In RENDANG, Will Harris complicates and experiments with the lyric in a way that urges it forward. With an unflinching yet generous eye, RENDANG is a collection that engages equally with the pain and promise of self-perception. Drawing on his Anglo-Indonesian heritage, Harris shows us new ways to think about the contradictions of identity and cultural memory. He creates companions that speak to us in multiple languages; they sit next to us on the bus, walk with us through the crowd, and talk to us while we’re chopping shallots. They deftly ask us to consider how and what we look at, as well as what we don’t look at and why.

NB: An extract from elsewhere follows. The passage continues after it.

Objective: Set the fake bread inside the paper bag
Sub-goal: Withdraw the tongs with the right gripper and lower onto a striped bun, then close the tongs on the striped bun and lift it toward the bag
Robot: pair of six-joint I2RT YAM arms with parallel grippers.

Playing eruditely with and querying structures of narrative, with his use of the long poem, the image, ekphrasis, and ruptured forms, RENDANG is a startling new take on the self, and how an identity is constructed. It is intellectual and accessible, moving and experimental, and combines a linguistic innovation with a deep emotional rooting.

sample poem from book

WILL HARRIS is a London based poet of Anglo-Indonesian heritage. He’s the author of the critically acclaimed Mixed-Race Supermanand All This is Implied, winner of the LRB Bookshop Poetry Pick for best pamphlet. In 2016, he was part of an Evening Standardfeature on the ‘new guard’ of London poets; he was shortlisted for the 2017 Fitzcarraldo Essay Prize, and the 2018 Forward Prize for Best Single Poem for ‘SAY’ (Poetry Review). He was awarded a Poetry Fellowship from the Arts Foundation in 2019. He has published with the Guardian, the London Review of Books, Granta, The Poetry Review, and The White Review, among others.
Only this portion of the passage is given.